Dengan pengalaman-pengalaman inilah, mereka punya bekal ketika sang ayah memanggil pulang untuk mengurusi bisnis keluarga. Akan tetapi, kabar yang berembus adalah mereka sendiri justru tengah kesulitan melakukan regenerasi. Generasi ketiga Chuang yang kini berusia pertengahan 20 tahunan itu cenderung lebih suka menggeluti sektor lain di luar, antara lain komunikasi dan teknologi informasi. “Generasi ketiga nggak mau gabung, karena nggak mau kotor. Generasi ketiga melihatnya tidak sarat teknologi, tradisional dan tidak menarik,” ungkap Donny.

Itulah sebabnya, pada tiga tahun terakhir keluarga Chuang sempat menarik beberapa profesional dari luar untuk mengelola Ceres dan General Food, termasuk dari Indofood dan Grup Rajawali. Dan tatkala para profesional ini hengkang karena satu dan lain hal, maka Joseph pun terpaksa turun tangan kembali. Lantas, bagaimana masa depan regenerasi di keluarga Chuang?

“Selanjutnya, tampuk kepemimpinan akan diserahkan kepada profesional, pada saatnya nanti. Perkiraan saya, tidak ada regenerasi ke generasi ketiga dari founder. Exit strategy mereka adalah ke konsultasi,” kata seorang mantan konsultan Ceres. Artinya, kakak-beradik Chuang lebih akan memosisikan diri sebagai tempat bertanya bagi para eksekutifnya, tak ubahnya konsultan.
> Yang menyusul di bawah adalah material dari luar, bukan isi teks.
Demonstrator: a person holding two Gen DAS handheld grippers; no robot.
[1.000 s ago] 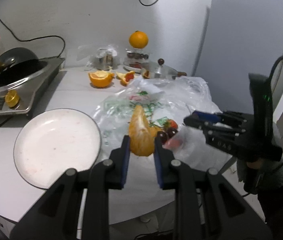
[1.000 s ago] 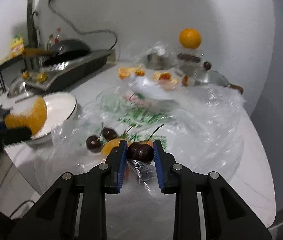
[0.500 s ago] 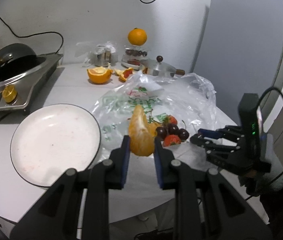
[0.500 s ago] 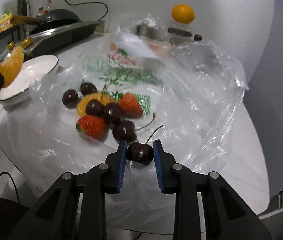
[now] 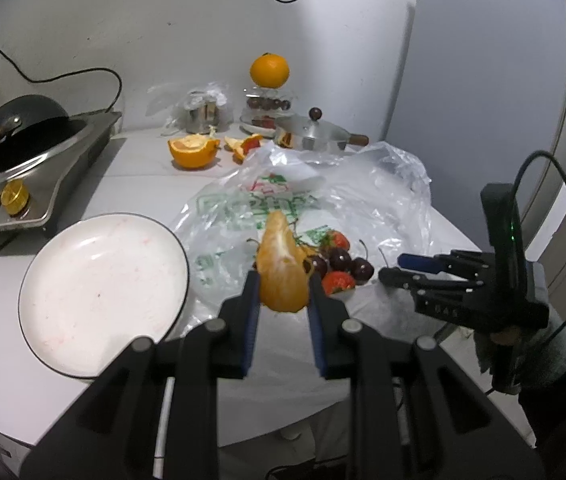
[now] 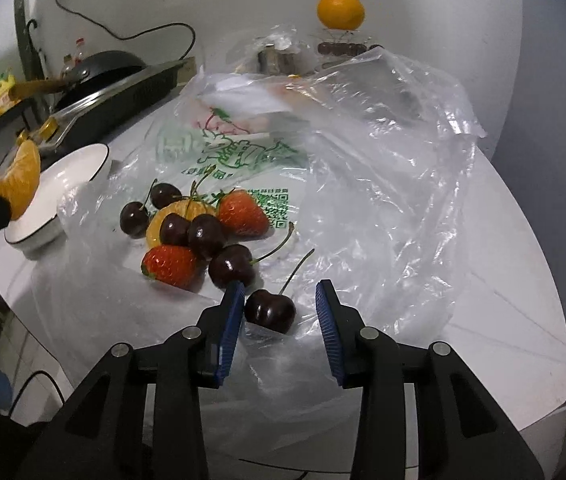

Bagi sebagian orang, ketidakterlibatan generasi penerus dalam bisnis keluarga mungkin sebuah ironi. Akan tetapi, di tengah paradigma bisnis keluarga masa kini yang lebih menonjolkan profesionalisme ketimbang darah biru, hal itu tampaknya bukan sesuatu yang bisa dihindari. Dan rasanya, ketiga Chuang akan menghadapi itu dengan kepala dingin. Maklum, setelah mentransformasi bisnis keluarga Chuang sejak 1984 -- saat John dan Joseph mulai bergabung -- bagi mereka yang terpenting adalah bisnis itu sendiri, bukan para pengelolanya. Dan inilah yang mendorong keluarga Chuang mengalir ke lebih dari 30 negara.

John, Joseph dan William sangat memahami ini.